Top of Data provided

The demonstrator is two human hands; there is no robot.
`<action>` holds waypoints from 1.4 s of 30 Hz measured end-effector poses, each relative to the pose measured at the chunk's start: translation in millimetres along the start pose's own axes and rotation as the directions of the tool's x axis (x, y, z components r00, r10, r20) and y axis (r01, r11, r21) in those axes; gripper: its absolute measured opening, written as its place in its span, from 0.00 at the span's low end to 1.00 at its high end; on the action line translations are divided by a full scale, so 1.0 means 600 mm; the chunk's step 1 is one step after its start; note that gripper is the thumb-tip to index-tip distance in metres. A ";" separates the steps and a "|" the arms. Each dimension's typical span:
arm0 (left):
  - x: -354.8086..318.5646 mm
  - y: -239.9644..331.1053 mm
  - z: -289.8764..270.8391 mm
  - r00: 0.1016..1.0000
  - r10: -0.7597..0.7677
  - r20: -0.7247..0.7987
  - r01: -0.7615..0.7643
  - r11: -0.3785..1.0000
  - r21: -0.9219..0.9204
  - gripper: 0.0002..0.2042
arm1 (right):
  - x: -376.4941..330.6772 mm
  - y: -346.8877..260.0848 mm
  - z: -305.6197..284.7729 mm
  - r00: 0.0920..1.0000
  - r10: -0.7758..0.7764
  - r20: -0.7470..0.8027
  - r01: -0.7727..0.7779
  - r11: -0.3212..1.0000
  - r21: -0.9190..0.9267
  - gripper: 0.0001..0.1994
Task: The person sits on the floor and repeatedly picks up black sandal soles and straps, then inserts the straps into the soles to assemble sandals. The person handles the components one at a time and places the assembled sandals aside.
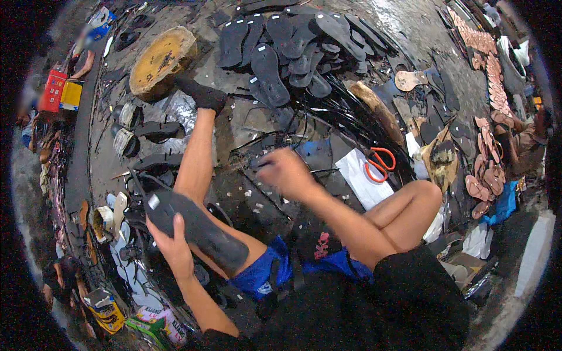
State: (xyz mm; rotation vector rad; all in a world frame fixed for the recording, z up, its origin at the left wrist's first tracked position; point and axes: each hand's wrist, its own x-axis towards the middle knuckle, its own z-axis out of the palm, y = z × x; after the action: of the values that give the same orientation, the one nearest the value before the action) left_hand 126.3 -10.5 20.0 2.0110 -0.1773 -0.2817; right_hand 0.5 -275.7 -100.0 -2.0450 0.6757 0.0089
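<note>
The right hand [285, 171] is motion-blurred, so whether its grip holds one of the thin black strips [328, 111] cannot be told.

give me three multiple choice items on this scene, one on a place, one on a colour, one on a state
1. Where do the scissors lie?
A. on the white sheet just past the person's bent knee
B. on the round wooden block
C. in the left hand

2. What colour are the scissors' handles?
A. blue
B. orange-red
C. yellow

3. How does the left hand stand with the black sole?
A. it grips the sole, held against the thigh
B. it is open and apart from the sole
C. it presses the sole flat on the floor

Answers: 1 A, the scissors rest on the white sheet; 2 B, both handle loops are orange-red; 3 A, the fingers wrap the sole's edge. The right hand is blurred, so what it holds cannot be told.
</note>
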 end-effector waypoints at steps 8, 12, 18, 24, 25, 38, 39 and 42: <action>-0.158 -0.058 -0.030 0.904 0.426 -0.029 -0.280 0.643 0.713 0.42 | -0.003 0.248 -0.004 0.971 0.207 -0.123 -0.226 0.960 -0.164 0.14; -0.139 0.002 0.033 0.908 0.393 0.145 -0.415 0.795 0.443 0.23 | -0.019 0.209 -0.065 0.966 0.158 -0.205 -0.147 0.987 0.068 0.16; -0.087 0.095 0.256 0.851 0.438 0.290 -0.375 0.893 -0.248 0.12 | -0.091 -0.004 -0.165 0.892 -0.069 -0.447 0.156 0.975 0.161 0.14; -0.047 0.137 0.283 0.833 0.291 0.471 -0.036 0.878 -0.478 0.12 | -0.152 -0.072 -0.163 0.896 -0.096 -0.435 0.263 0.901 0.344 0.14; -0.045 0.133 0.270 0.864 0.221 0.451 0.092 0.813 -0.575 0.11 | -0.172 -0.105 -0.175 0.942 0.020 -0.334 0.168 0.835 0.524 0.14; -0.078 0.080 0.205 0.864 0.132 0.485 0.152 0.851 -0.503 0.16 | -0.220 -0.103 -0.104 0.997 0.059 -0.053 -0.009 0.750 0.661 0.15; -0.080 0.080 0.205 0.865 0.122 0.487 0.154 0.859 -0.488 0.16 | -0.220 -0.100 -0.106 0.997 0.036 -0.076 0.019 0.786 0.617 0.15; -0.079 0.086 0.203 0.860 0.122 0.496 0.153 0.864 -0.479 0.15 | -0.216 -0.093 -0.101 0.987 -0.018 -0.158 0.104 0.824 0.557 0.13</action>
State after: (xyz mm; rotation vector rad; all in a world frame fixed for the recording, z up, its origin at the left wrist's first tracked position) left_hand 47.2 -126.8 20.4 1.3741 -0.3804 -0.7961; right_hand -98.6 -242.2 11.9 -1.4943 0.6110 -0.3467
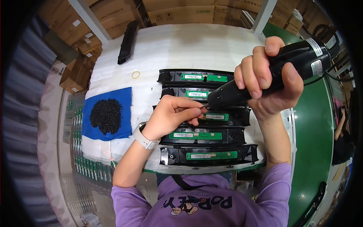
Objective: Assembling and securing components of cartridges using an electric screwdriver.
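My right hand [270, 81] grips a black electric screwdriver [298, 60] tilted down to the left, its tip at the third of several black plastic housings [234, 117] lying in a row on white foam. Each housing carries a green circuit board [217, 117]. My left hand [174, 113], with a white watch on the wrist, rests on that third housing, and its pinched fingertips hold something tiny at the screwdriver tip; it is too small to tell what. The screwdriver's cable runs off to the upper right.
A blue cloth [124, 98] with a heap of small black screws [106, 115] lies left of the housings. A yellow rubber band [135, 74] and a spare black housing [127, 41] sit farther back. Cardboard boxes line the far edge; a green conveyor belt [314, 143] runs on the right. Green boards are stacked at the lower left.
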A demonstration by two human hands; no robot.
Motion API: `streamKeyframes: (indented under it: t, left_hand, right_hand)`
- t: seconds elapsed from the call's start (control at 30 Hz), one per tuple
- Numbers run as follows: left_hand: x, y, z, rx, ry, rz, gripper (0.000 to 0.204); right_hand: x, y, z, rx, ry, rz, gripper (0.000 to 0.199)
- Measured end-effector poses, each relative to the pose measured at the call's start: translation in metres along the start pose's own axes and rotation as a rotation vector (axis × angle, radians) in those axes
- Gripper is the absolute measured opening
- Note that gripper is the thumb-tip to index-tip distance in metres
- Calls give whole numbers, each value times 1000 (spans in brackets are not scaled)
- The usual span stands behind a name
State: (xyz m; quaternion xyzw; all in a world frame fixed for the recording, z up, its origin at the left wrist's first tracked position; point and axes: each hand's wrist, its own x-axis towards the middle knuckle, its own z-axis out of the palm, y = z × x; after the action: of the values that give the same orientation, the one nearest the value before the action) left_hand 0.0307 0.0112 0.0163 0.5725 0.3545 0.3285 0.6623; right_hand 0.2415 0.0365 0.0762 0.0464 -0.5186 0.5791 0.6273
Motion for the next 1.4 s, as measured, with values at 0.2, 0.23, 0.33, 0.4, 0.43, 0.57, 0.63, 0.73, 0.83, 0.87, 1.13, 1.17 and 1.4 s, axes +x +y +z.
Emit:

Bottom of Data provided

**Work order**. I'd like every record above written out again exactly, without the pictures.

**Response area**.
The demonstrator is two human hands; there is no robot.
`<action>` holds waypoints from 1.4 s of 30 Hz measured end-effector poses, each relative to the pose measured at the chunk's start: translation in millimetres along the start pose's own axes and rotation as the directions of the tool's x axis (x, y, z components r00, r10, r20) and y axis (r01, r11, r21) in those axes; gripper: its absolute measured opening, written as its place in its span, from 0.00 at the span's low end to 1.00 at its high end; on the action line translations are divided by a full scale, so 1.0 means 600 mm; the chunk's step 1 is one step after its start; note that gripper is the thumb-tip to index-tip distance in metres. A ";" separates the steps and a "|" the arms. Each dimension's typical span:
arm0 (left):
  - x: -354.8086..318.5646 mm
  - y: -239.9644..331.1053 mm
  - z: -289.8764..270.8391 mm
  - r00: 0.1016..1.0000
  - r10: -0.7597..0.7677
  - r20: -0.7247..0.7987
  - r01: -0.7615..0.7643
  - r11: -0.3785..1.0000
  - r21: -0.9219..0.9204
  - gripper: 0.0002..0.2042
arm1 (right):
  - x: -376.4941..330.6772 mm
  - y: -346.8877..260.0848 mm
  - z: -305.6197..284.7729 mm
  - r00: 0.0920..1.0000
  - r10: -0.7758..0.7764
  - r20: -0.7470..0.8027
  - r01: -0.7727..0.7779
  - r11: -0.3212..1.0000
  - r21: -0.9190..0.9267
  - gripper: 0.0001..0.1994
Task: The person sits on the floor and repeatedly picks up black sandal soles and straps, then inserts the straps into the soles to assemble sandals. The person handles the components one at a time and places the assembled sandals aside.
State: (xyz mm; rotation vector rad; all in a world frame fixed for the recording, z up, its origin at the left wrist's first tracked position; point and axes: each hand's wrist, its own x-axis towards the middle knuckle, its own z-axis out of the palm, y = z × x; after the action: of the values that give the same orientation, the one nearest the value before the action) left_hand 126.3 -10.5 20.0 2.0110 -0.1773 -0.2817; right_hand 0.5 -275.7 -100.0 -2.0450 0.6757 0.0089
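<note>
The right hand [285, 171] is motion-blurred, so whether its grip holds one of the thin black strips [328, 111] cannot be told.

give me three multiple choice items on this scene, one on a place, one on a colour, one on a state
1. Where do the scissors lie?
A. on the white sheet just past the person's bent knee
B. on the round wooden block
C. in the left hand

2. What colour are the scissors' handles?
A. blue
B. orange-red
C. yellow

3. How does the left hand stand with the black sole?
A. it grips the sole, held against the thigh
B. it is open and apart from the sole
C. it presses the sole flat on the floor

Answers: 1 A, the scissors rest on the white sheet; 2 B, both handle loops are orange-red; 3 A, the fingers wrap the sole's edge. The right hand is blurred, so what it holds cannot be told.
</note>
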 end-effector waypoints at steps 8, 12, 18, 24, 25, 38, 39 and 42: <action>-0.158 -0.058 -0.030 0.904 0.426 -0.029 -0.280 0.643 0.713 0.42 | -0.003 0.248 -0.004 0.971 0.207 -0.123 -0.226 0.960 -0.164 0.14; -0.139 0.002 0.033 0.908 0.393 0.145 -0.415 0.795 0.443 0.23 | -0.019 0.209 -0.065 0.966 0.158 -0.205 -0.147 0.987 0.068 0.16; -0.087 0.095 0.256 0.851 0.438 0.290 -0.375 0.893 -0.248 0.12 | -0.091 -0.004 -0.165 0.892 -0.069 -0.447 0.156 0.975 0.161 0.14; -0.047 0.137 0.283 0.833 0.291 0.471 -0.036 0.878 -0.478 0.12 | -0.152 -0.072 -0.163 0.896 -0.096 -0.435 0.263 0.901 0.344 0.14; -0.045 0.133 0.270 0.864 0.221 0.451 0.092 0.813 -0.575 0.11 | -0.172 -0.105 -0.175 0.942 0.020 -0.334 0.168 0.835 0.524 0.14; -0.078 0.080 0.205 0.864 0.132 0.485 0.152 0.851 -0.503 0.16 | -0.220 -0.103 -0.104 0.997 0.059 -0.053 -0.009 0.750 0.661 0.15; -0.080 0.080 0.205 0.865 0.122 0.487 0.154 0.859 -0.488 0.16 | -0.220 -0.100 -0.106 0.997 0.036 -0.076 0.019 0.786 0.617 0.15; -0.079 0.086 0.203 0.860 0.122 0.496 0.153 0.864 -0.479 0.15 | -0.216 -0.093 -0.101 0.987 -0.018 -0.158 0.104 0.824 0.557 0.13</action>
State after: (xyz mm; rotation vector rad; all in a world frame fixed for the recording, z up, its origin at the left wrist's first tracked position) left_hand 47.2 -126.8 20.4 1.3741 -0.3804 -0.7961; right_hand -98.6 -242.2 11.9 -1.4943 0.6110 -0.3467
Objective: Assembling and securing components of cartridges using an electric screwdriver.
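My right hand [270, 81] grips a black electric screwdriver [298, 60] tilted down to the left, its tip at the third of several black plastic housings [234, 117] lying in a row on white foam. Each housing carries a green circuit board [217, 117]. My left hand [174, 113], with a white watch on the wrist, rests on that third housing, and its pinched fingertips hold something tiny at the screwdriver tip; it is too small to tell what. The screwdriver's cable runs off to the upper right.
A blue cloth [124, 98] with a heap of small black screws [106, 115] lies left of the housings. A yellow rubber band [135, 74] and a spare black housing [127, 41] sit farther back. Cardboard boxes line the far edge; a green conveyor belt [314, 143] runs on the right. Green boards are stacked at the lower left.
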A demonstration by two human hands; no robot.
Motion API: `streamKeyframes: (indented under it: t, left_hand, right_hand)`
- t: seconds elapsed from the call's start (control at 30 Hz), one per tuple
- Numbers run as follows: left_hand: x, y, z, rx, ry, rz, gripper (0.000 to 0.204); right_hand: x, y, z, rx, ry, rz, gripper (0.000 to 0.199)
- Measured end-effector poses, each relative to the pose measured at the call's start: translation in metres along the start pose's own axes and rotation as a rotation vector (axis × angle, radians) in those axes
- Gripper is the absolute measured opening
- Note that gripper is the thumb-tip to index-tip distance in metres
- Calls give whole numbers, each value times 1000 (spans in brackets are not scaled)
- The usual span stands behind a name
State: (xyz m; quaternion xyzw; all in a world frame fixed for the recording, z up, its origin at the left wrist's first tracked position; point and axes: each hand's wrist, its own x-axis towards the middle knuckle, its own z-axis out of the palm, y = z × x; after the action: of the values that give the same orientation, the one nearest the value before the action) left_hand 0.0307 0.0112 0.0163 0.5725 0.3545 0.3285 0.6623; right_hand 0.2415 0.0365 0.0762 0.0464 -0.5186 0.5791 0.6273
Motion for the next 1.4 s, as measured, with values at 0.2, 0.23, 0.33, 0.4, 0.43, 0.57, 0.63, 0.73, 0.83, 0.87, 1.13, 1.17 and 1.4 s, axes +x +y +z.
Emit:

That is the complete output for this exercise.